Histoire de compléter l’apprentissage, des rendez-vous sont donnés sur des circuits. Au programme, amélioration de la conduite de ces voitures qui, bien que nous l’ayons peu évoqué, cumulent les chevaux et une certaine puissance. Quant aux activités, la consécration pour le Porsche Club de Monaco restera sans doute son invitation à venir visiter le musée et l’usine Porsche à Stuttgart, en octobre 2022, retardée de deux ans à cause de la crise sanitaire. L’association étant à but non lucratif, ces activités et sorties se font et s’organisent sur le temps libre de chacun, dont nos deux interlocuteurs. 

Aimer Porsche, aimer rouler

« Nous, la première chose, c’est aller rouler et partager cette passion (…) Quand on a la chance de rencontrer des gens qui s’intéressent au club, c’est ce qu’on leur précise.
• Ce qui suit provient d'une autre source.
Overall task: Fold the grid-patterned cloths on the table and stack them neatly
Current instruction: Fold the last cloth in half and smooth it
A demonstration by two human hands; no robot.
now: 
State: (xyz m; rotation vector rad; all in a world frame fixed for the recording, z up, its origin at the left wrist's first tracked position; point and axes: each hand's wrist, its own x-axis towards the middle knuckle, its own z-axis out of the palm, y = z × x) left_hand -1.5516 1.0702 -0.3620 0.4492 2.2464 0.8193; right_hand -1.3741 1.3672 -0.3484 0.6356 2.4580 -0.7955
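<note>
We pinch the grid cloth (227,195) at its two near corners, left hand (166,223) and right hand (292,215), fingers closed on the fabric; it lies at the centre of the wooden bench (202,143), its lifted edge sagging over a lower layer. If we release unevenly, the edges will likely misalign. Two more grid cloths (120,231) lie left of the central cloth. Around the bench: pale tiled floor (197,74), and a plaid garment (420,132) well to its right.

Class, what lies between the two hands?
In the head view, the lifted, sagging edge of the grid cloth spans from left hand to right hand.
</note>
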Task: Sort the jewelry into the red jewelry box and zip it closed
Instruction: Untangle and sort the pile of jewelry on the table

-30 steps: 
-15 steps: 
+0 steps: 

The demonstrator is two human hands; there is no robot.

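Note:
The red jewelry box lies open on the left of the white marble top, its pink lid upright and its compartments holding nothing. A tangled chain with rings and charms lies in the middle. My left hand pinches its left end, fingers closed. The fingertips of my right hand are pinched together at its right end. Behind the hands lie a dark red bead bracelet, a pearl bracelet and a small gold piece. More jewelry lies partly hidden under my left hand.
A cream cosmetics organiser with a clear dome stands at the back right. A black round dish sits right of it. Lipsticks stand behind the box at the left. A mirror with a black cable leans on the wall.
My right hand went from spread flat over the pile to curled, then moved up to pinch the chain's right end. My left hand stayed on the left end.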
S’ils aiment Porsche et qu’ils aiment rouler… », commence Jean-Nicolas Rousselot, « …Ils ont frappé à la bonne porte », poursuit Enrico Caruso.

À ce jour, le Porsche Club de Monaco compte 70 membres, un chiffre toujours à la baisse en début d’année où il faut renouveler son adhésion. Une centaine d’adhérents, c’est un objectif pour vous ? « Peut-être, c’est faisable en 2023 », sourit le vice-président. Pour rejoindre cette (grande) famille, il faut d’abord être parrainé par deux membres actuels, un processus commun à de nombreux clubs du genre. « Ce qu’on aime, c’est partager un café avec la personne qui nous a contacté pour rejoindre le club. On lui explique notre vision des choses et si ça matche, c’est bon », expose le fondateur du Club. Comptez une cotisation annuelle s’élevant à 250 euros – de quoi financer un repas d’été, un dîner de fin d’année, une assemblée générale et le Yearbook de fin d’année – et le tour est joué.

Résidents mais pas seulement

Parmi ces 70 membres, « 50% sont résidents de la Principauté, 50% viennent d’ailleurs et 10% sont des femmes », nous indique-t-on. Le Club séduit au-delà des frontières monégasques, notamment en région Sud mais aussi de contrées beaucoup plus éloignées. « Un jour, je reçois un coup de fil avec écrit « Guyane ». Mon interlocuteur au téléphone me dit qu’il a une maison à Grasse et qu’il voudrait s’inscrire (sourires). Il est là deux mois par an, il participe à une sortie et il adore », s’exclame Enrico Caruso. Si tous les passionnés sont les bienvenus, la seule règle à laquelle ils ne peuvent déroger est la localisation de départ des sorties : la Principauté.

Le président et son ami expliquent appliquer une politique « de la porte ouverte ». Comprenons par-là que le Porsche Club de Monaco reçoit régulièrement ses homologues situés en France, Allemagne ou encore en Turquie. L’occasion d’organiser des sorties communes et de rencontrer les porschistes à l’international.